The Australian equity market continued to rally back in the final quarter of the year, returning a 9.4% uptick and finishing the calendar year at -2.0%. The rally this past quarter was predominantly driven by positive COVID-19 vaccine news, with two companies announcing effective vaccines that provide investors with growing optimism that the pandemic is nearing a close and that the economy will continue to further reopen. The companies and their respective sectors that were particularly affected during the climax of the pandemic were responsible for the overwhelming uptick. Tourism surged back, with companies such as Webjet (30.33%) trumping the players in this sector. Furthermore, Financials (22.77%) and general Energy stocks (26.18%) received consumer tailwinds that saw increased rotation towards these companies this quarter, characterising a return to a pre-pandemic economy.
Housing markets on the year were surprisingly resilient, finishing the year strongly. After the announcements of lockdowns across the capital cities, forecasts of market growth off the back of a successful 2019 were replaced with expected fall in property values. However, all capital cities except for Melbourne who were affected by an extended lockdown, closed the year with gains across the property market led by Adelaide (5.77%) and Brisbane (4.51%). Despite Melbourne’s lagging growth, its property prices were up 1.32% over the last quarter reflecting an improving consumer confidence across the nation.
Similarly to the outlook for Australian equities, global equities saw a shift away from defensive stocks to businesses that thrive on a fully operating economy. This shift in market sentiment can be attributed to the COVID-19 vaccine results and the outcome of US elections. The vaccine developments were well received by investors globally, where areas such as the US, Eurozone and UK boasted considerable growth in more economically sensitive sectors such as financials and energy. There were also a range of packages approved across these nations, including a $900 billion stimulus package in the US, €1.8 trillion budget package in the Eurozone, and a Brexit trade deal between the EU and the UK.
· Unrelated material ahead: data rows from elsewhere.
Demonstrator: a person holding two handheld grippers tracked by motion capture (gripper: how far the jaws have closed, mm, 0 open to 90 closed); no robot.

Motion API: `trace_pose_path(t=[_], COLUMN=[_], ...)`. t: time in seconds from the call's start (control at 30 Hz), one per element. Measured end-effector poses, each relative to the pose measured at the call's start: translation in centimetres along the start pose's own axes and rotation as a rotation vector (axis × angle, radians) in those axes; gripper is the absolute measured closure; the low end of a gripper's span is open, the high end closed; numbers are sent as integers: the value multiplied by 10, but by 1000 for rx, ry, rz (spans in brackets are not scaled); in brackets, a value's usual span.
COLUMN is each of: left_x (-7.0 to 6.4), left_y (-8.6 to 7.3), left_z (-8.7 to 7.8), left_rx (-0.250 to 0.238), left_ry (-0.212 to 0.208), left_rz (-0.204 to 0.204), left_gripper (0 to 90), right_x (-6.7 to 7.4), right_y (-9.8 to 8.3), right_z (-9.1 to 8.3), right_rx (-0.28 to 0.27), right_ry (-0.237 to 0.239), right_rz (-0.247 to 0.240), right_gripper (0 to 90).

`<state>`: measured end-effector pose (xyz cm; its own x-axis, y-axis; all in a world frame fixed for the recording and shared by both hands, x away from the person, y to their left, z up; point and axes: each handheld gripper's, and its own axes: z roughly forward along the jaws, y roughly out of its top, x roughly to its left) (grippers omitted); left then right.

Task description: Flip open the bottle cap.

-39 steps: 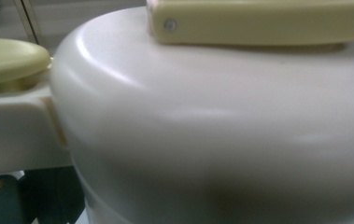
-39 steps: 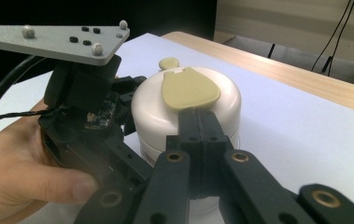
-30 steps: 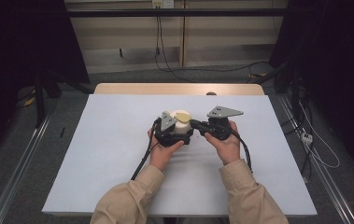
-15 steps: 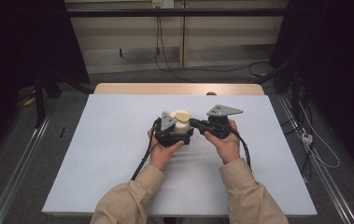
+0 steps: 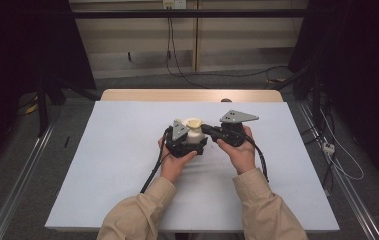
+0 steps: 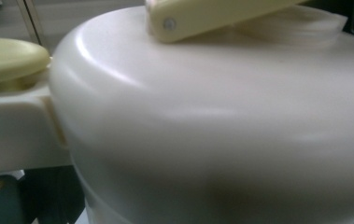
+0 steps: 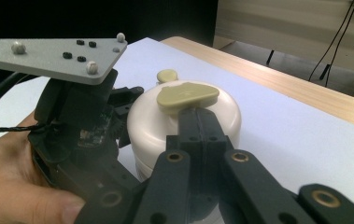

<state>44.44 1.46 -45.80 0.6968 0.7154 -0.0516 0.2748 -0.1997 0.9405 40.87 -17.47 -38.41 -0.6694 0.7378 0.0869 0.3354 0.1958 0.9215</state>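
A cream-white round container (image 5: 193, 132) stands at the middle of the table. It carries a pale yellow flap (image 7: 186, 95) on top and a small round yellow cap (image 7: 167, 74) behind it. My left gripper (image 5: 186, 141) comes in from the left, its jaws around the container's body and closed on it. The left gripper view looks straight at the container (image 6: 212, 130) from very close, with the flap (image 6: 212, 14) above. My right gripper (image 7: 198, 119) is shut, its joined tips resting against the container's side just under the flap; in the high view the right gripper (image 5: 208, 129) comes in from the right.
The table (image 5: 122, 165) has a pale blue-white cover, with a wooden strip (image 5: 187, 95) along the far edge. Both forearms in tan sleeves come in from the near edge. Cables trail from each gripper toward the person. Dark floor and rails surround the table.
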Motion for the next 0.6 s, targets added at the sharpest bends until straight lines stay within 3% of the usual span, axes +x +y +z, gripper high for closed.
trace_pose_path(t=[0.6], left_x=[-1], left_y=[0], left_z=[0], left_rx=[2], left_ry=[4], left_rz=[-2], left_gripper=[51], right_x=[2], right_y=[5], right_z=[4], right_rx=[-16], right_ry=[20], right_rz=[1], right_gripper=[900])
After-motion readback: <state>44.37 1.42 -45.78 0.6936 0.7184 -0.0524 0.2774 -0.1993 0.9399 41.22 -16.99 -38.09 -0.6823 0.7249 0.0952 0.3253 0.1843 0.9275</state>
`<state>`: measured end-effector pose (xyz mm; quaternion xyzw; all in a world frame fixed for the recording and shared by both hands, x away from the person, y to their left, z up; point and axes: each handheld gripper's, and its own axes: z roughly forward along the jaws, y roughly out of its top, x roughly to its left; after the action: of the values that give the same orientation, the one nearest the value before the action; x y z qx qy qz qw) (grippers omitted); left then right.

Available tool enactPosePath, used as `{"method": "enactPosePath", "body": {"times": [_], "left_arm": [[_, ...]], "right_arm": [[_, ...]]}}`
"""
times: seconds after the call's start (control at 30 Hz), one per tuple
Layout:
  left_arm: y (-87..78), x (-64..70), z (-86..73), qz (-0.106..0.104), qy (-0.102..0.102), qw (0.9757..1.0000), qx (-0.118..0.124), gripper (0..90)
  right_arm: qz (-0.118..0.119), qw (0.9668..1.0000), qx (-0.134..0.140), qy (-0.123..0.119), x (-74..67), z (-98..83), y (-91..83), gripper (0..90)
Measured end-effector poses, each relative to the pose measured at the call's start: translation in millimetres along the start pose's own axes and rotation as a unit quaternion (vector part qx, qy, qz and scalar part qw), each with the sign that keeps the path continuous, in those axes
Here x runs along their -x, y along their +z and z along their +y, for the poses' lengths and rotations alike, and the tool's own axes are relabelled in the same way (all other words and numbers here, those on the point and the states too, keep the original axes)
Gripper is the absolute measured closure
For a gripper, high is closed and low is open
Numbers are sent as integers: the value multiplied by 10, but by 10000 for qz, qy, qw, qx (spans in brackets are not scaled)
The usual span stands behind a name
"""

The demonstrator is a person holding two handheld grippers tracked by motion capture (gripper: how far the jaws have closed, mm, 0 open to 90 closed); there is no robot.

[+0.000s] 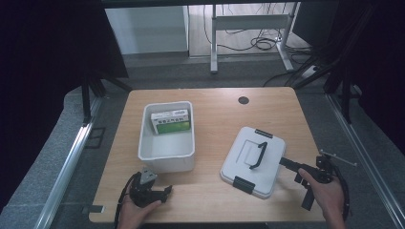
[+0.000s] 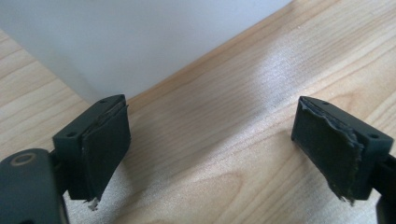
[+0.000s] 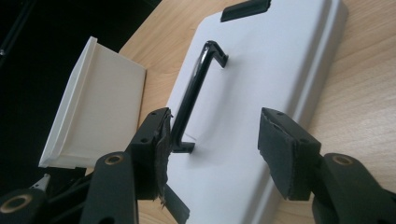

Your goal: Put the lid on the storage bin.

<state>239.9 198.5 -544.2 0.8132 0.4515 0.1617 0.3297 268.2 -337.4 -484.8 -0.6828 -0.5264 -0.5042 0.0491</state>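
While your left hand-held gripper (image 1: 165, 192) rests on the desk (image 1: 215, 114) just in front of the white bin (image 1: 167, 152), jaws spread wide with nothing between them, keep it there, out of the way. That bin holds a green-and-white box (image 1: 170, 121). To its right the grey lid (image 1: 251, 162) lies flat on the desk, its black handle (image 3: 194, 98) upright. Your right hand-held gripper (image 3: 212, 151) hovers over the lid's near end, jaws wide and empty; shift it so the handle sits squarely between the pads before you squeeze.
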Motion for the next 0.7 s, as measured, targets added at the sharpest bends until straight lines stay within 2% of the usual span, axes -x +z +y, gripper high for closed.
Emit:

Consistent with recent activity, the Reserve Bank of Australia (RBA) cut the official cash rate a further 15 basis points in November, ending the year at a historic low of 0.10%. The RBA has also announced a $100 billion quantitative easing program, roughly $80 billion being spent purchasing Australian Government bonds, and $20 billion purchasing state and territory government bonds. Despite hitting a low of $0.58US, the Australian dollar finished strongly at $0.77, rallying off the back of increasing iron ore prices, bond yields and a typically weak US dollar.
Sources Referred and Data Collected From: Bloomberg, Commbank, & RBA.